TASK INSTRUCTIONS:
Give back, word for word, every line from the one containing "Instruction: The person" to the end of the listing, and nothing more.
★ ★ ★ ★
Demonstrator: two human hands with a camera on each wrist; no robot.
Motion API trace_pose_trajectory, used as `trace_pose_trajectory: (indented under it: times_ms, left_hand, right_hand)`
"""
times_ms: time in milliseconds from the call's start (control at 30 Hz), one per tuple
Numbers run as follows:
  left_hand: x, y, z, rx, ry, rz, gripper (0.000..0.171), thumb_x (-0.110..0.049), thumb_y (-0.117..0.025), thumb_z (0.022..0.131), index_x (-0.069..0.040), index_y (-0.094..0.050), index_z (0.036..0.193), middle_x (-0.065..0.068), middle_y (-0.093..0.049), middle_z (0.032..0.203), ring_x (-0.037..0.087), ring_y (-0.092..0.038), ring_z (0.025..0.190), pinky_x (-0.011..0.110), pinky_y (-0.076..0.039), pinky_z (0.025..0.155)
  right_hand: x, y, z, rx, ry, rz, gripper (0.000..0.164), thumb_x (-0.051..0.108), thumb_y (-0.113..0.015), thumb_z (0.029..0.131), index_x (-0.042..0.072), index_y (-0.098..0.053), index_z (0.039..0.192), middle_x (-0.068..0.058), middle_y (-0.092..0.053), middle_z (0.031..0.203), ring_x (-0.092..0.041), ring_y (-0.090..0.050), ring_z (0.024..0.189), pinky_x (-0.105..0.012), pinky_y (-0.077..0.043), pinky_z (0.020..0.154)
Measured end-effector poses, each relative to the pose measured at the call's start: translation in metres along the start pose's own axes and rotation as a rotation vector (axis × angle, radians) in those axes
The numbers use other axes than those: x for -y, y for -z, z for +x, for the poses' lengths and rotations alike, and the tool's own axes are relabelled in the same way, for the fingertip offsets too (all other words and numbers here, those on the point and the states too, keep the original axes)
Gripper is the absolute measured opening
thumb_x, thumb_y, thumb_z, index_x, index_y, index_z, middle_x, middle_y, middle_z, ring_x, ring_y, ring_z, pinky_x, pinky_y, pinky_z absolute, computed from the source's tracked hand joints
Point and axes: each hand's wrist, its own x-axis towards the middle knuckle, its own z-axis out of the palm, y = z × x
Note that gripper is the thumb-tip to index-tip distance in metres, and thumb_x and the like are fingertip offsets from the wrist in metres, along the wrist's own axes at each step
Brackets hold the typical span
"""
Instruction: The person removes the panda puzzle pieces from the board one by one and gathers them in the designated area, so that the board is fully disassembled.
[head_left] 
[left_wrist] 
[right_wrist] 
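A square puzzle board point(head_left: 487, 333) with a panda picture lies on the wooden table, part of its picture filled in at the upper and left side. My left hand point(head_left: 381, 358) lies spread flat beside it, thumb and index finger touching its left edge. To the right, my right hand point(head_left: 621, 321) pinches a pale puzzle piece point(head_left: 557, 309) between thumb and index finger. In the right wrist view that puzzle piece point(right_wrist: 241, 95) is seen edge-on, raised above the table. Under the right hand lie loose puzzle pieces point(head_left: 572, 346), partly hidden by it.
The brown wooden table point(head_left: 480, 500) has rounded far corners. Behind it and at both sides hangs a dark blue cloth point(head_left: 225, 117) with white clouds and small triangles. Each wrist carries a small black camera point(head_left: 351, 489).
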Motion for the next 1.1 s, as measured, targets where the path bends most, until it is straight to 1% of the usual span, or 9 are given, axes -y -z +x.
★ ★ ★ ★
WRITTEN SOLUTION:
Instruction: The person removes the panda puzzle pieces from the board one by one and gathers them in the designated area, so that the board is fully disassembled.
[head_left] 
[left_wrist] 
[right_wrist] 
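A square puzzle board point(head_left: 487, 333) with a panda picture lies on the wooden table, part of its picture filled in at the upper and left side. My left hand point(head_left: 381, 358) lies spread flat beside it, thumb and index finger touching its left edge. To the right, my right hand point(head_left: 621, 321) pinches a pale puzzle piece point(head_left: 557, 309) between thumb and index finger. In the right wrist view that puzzle piece point(right_wrist: 241, 95) is seen edge-on, raised above the table. Under the right hand lie loose puzzle pieces point(head_left: 572, 346), partly hidden by it.
The brown wooden table point(head_left: 480, 500) has rounded far corners. Behind it and at both sides hangs a dark blue cloth point(head_left: 225, 117) with white clouds and small triangles. Each wrist carries a small black camera point(head_left: 351, 489).
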Motion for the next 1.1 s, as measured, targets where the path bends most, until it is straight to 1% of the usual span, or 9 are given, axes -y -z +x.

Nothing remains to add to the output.